Camp-A-Box Complete Dish set from Wildo
Day 4: In the morning, the clouds cleared and the sun finally came out. We packed up our tent and continued our descend down the mountain, taking in the glorious views. The trek down the mountains was considerably easier than battling the winds on our way up but it was still a challenge manoeuvring the trials with giant backpacks. Our Komperdell hiking poles took a lot of pressure off though – I’d never do another long hike without them!
Once we made it to the bottom, we grabbed some food at the Ben Nevis Inn. Finally eating something that wasn’t cooked on a camping stove, drinking something other than water and sitting on something dry was bliss. I highly recommend popping in if you’re heading to the Nevis mountain range. The food is incredible, the staff were super friendly and I loved the decor.
Before we knew it, the day was almost over and we needed to find somewhere to camp, fast! We drove towards Glencoe and found somewhere to pitch. Little did we know that we’d be lucky enough to find a spot that offered more amazing views.
Day 5: On our last full day in Scotland, we decided to do a bit more exploring. We headed to Falls of Falloch, a waterfall situated in the north part of Loch Lomond & The Trossachs National Park. To avoid being eaten alive by midges, we kept our trip brief. Jumping back in the car, we drove towards Glasgow, stopping off for sightseeing along the way.

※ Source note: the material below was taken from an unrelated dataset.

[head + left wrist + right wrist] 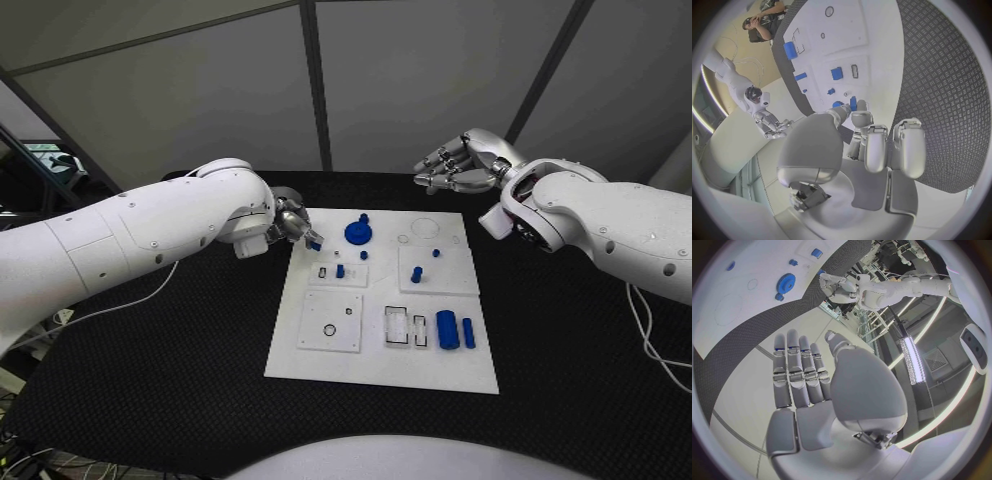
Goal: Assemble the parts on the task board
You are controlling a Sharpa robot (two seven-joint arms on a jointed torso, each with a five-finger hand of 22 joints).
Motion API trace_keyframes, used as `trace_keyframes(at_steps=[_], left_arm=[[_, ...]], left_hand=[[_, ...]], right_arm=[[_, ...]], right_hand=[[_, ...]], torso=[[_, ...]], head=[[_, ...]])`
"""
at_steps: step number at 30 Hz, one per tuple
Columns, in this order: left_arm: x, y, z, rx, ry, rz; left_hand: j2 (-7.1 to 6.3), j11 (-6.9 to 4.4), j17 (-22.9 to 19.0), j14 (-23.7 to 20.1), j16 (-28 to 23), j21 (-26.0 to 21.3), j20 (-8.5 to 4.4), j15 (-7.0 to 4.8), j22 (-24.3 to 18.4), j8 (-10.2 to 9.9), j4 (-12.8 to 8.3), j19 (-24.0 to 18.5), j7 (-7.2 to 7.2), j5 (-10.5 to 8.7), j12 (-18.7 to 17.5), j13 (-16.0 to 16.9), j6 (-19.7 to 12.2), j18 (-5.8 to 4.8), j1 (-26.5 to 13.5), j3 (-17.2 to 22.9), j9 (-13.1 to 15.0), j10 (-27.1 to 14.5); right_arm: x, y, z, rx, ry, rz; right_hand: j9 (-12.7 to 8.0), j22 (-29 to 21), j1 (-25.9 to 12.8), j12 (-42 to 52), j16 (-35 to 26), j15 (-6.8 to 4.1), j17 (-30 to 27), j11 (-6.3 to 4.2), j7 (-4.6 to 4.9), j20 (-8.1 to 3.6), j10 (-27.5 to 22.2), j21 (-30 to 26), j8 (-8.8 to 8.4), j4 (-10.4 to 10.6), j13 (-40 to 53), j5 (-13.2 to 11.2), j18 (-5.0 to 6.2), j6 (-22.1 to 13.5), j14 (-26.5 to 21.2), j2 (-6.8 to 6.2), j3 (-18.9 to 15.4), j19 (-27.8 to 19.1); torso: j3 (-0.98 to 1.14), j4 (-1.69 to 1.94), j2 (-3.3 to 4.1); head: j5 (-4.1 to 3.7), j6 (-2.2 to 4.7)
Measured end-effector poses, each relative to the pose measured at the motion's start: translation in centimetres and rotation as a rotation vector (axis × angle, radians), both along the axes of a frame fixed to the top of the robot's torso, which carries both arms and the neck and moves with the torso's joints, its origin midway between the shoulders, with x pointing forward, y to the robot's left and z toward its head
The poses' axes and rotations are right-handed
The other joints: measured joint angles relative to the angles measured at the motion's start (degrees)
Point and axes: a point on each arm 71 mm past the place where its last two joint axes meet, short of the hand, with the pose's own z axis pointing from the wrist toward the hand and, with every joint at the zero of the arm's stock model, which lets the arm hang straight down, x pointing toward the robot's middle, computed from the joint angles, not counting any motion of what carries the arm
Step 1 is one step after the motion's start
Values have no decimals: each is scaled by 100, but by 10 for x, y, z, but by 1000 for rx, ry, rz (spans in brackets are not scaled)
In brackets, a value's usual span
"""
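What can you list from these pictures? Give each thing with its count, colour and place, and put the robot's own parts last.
Table: one, black, under everything.
Task board: one, white, mid-table.
Gear: one, blue, far end of the board.
Cylinders: two, blue, near right of the board.
Small parts: several, blue, mid-board.
Left robot hand: silver, at the board's far left edge, pinching a small blue piece.
Right robot hand: silver, raised beyond the board's far right corner, fingers apart, holding nothing.
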Motion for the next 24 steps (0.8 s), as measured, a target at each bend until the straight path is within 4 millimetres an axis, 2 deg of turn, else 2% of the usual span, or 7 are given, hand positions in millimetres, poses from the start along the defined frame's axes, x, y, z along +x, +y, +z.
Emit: trace_keyframes(at_steps=[3,10,24], left_arm=[[-9,-1,0,-19,-4,0],[-25,-7,-7,-40,-7,-4],[-35,-11,-23,8,-24,-11]], left_hand=[[-39,-26,0,0,0,0,0,0,0,42,-31,0,0,0,22,16,0,0,-39,78,12,30],[-84,-9,0,0,0,0,0,0,0,66,-61,0,0,-6,22,21,0,0,-84,157,43,50],[-122,-28,0,0,0,0,-20,0,0,99,-55,-21,-10,-28,49,29,-30,0,-122,229,78,72]], right_arm=[[0,0,0,-1,0,-1],[1,0,-1,-1,2,-1],[1,-1,-1,-2,3,-1]], right_hand=[[0,0,0,0,0,0,0,0,0,0,0,0,0,0,0,0,0,0,0,0,0,0],[0,1,0,0,0,0,-2,0,0,0,0,0,0,0,0,0,0,0,0,0,0,0],[0,2,0,0,0,0,-5,0,0,0,0,0,0,0,0,0,0,0,0,0,0,0]], torso=[[0,1,-2],[-2,2,-4],[-4,-8,6]], head=[[14,1],[35,-7],[49,-2]])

Rab microlight alpine jacket navy blue jacket from Snow+Rock
As you probably know (and if you didn’t, you do now!) wild camping is completely legal in Scotland. There is, of course, rules and regulations to adhere to but there are quite a few spots in the Highlands. One of the stipulations is, your camp must not be visible from the road. You can find more information here: https://www.visitscotland.com/accommodation/caravan-camping/wild-camping/
As it was coming towards the end of our trip, we needed to find somewhere to stay the night before returning the car Glasgow following morning. We headed tried to find somewhere to pitch nearby so we wouldn’t be rushed returning the car in the morning, but alas! we couldn’t find anywhere.
Turns out, there isn’t many rural spots near the city centre. We bit the bullet and decided to opt for Red Deer Village Holiday Park on the last night of our trip in Scotland. It was refreshing to finally have a shower and put up a tent in a sheltered, even ground campsite.

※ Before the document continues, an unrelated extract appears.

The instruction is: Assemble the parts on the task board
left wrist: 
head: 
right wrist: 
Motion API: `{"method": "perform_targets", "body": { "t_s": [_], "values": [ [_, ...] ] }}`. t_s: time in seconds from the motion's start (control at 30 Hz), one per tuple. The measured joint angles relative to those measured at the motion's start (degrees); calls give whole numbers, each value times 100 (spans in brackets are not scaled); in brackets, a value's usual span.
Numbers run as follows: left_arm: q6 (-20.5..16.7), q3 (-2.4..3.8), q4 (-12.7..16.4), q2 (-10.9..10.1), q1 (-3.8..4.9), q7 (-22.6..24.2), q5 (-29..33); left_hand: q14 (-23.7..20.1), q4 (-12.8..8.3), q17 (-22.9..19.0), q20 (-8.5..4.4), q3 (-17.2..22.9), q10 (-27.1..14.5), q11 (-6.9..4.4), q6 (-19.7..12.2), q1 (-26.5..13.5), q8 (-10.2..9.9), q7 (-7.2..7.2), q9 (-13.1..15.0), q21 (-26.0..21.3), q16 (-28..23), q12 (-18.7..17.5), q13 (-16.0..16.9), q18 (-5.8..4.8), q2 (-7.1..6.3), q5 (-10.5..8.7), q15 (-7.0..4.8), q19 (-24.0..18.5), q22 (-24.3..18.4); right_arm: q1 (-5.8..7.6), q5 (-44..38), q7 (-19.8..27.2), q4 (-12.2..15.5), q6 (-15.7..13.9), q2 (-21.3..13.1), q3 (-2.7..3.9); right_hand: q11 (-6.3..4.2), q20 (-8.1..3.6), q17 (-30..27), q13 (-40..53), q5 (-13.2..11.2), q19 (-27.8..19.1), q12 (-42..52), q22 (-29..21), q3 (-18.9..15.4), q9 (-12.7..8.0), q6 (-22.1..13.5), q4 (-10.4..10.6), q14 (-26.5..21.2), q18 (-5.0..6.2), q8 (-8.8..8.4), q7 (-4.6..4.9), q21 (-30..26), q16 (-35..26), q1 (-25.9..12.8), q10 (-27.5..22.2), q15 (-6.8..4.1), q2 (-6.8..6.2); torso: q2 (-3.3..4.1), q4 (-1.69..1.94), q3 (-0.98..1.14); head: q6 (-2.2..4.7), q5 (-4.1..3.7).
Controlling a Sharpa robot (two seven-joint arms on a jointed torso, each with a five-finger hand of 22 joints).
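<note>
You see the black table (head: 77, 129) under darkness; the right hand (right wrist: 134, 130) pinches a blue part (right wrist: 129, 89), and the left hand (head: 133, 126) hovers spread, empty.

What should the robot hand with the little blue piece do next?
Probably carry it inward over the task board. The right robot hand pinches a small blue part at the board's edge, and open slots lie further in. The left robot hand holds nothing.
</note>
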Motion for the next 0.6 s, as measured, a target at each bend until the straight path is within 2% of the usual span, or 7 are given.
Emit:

Knitted & Polar Hat Savva Cream from KitShack
That said, I wish our last night was spent somewhere near Loch Lomond (above).
Day 6: In the morning, we packed our bags and dropped the keys off at the car rental. We grabbed some breakfast before going to Glasgow Hilton Hotel to relax before our journey home. I even squeezed in 15 length in their swimming pool before unwinding in the soothing sauna, steam room and whirlpool.
With clean hair, a face full of make up and fresh clothes, we headed to Slug and Lettuce looking half human. 3 cocktails, plenty of food and an incredible chocolate cake later, we moved on to the cinema. Hiding behind my hands mostly, we watched the Conjuring 2, then proceeded to plan our next holiday while having a drink in Walk About.
Ready to crash, we caught the sleeper from Glasgow to Victoria, London.
Day 7: Upon arriving to Victoria, we grabbed a coffee in London before heading back down south to Cornwall.